L’avventura di Radio Skanderbeg nel libro di Gennaro De Cicco
di
Mario Gaudio
Scorrere le pagine del nuovo libro di Gennaro De Cicco consente al lettore di sintonizzarsi idealmente su una vecchia frequenza (103,800 Mhz) occupata, negli anni 1977-1984, da Radio Libera Skanderbeg (RLS), frutto di un sogno concretizzatosi in realtà grazie alla lungimiranza di un dinamico sacerdote bizantino, papàs Giuseppe Faraco (già fondatore della storica rivista Zjarri), e ad un gruppo di giovani intellettuali carichi di sogni e ideali e affascinati dall’antica e variegata cultura d’Arbëria.

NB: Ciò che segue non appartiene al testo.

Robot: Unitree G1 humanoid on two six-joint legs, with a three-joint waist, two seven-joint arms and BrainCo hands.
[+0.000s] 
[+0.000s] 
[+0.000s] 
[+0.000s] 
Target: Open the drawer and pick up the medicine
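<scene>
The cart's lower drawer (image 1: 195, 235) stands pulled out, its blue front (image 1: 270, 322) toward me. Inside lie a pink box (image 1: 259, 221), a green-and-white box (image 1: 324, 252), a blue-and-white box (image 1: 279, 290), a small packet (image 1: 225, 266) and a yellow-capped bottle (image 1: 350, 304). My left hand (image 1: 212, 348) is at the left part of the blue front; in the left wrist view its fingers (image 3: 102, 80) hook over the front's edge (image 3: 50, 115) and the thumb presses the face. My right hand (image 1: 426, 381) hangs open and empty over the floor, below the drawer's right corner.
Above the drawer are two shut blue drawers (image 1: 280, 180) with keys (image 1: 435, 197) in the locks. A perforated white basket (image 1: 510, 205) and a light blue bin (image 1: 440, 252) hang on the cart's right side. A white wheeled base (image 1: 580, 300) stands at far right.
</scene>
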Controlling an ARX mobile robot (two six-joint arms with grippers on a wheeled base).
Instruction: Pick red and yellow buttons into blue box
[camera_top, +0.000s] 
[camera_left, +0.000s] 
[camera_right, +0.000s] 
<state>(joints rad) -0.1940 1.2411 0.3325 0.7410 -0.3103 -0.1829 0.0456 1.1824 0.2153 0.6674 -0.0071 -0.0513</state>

L’emittente ebbe sede a San Demetrio Corone e De Cicco, tra i principali protagonisti di quella esperienza, racconta ‒ senza abbandonarsi a toni intimistici o a malinconie di sorta ‒ l’avventura delle trasmissioni e l’organizzazione dei palinsesti che consentirono la progressiva evoluzione di questo “curioso giocattolo”, trasformandolo da modesto strumento di svago a importante riferimento socioculturale per la comunità sandemetrese, i paesi limitrofi e l’intero bacino arbëresh della provincia di Cosenza.
Con stile asciutto e taglio giornalistico, non senza un certo effetto vagamente diaristico, l’autore richiama alla memoria i principali successi musicali della gloriosa epoca del vinile e del jukebox elencando quelle che erano le canzoni più gettonate che attraversavano l’etere ed evocando gli spazi dedicati anche a generi ‒ quali jazz, country e musica classica ‒ che, se in un primo momento faticarono ad affermarsi, ben presto divennero centrali nella programmazione radiofonica.
Grazie all’impegno costante dei suoi operatori, RLS assurse al ruolo di fedele compagna nelle lunghe giornate trascorse in bottega dagli artigiani, presso le famiglie e nell’immancabile barberia del paese che, come da tradizione, si prestava ad ambiente ideale per il pettegolezzo, il commento delle notizie e il confronto tra idee politiche contrapposte.
Tuttavia, l’emittente non limitò la sua attività alla sfera musicale ma, al fine di fornire ai propri radioascoltatori un servizio sempre più completo, mise in onda una serie di rubriche che spaziavano dall’informazione locale e nazionale alla riflessione etico-religiosa, non trascurando le interessanti radiocronache sportive e la valorizzazione del ricchissimo patrimonio linguistico e canoro arbëresh attraverso momenti dedicati alle poesie, ai proverbi, agli arguti racconti popolari, alla grammatica e all’ascolto dei vjershe.
La temperie creatasi attorno alla graduale popolarità di Radio Skanderbeg si tradusse in numerose iniziative ‒ serate da ballo, mostre di pittura, convegni, presentazioni di libri, gimkane automobilistiche ‒ che trovarono la massima espressione nella “Prima Settimana di Cultura Albanese” (aprile 1977), a cui parteciparono l’orchestra, il coro e i cantanti dell’Ansambli della RPSSH, e nella prima edizione del Festival della Canzone Arbëreshe (1980), nato da un’idea dell’avvocato Giuseppe D’Amico e presentato dallo stesso De Cicco.
Insomma, Un curioso giocattolo ripercorre un’epoca di fermenti, tratteggiando con testimonianze accurate ‒ tra cui quella del compianto Pino Cacozza ‒ il ritratto di una fucina di pensiero che prese corpo in un’emittente radiofonica che ai nostri occhi, disincantati e votati ai social e alla modernità, diventa metafora di un mondo che non è più.
L’Arbëria, ormai al tramonto, stretta tra il disinteresse delle nuove leve, l’assottigliarsi drammatico del numero dei vecchi e appassionati studiosi, le fameliche incursioni della politica e le congenite tendenze alla divisione, può trovare nel libro di Gennaro De Cicco una traccia importante e uno spunto per poter riflettere su una sopravvivenza che, benché necessaria, non è scontata.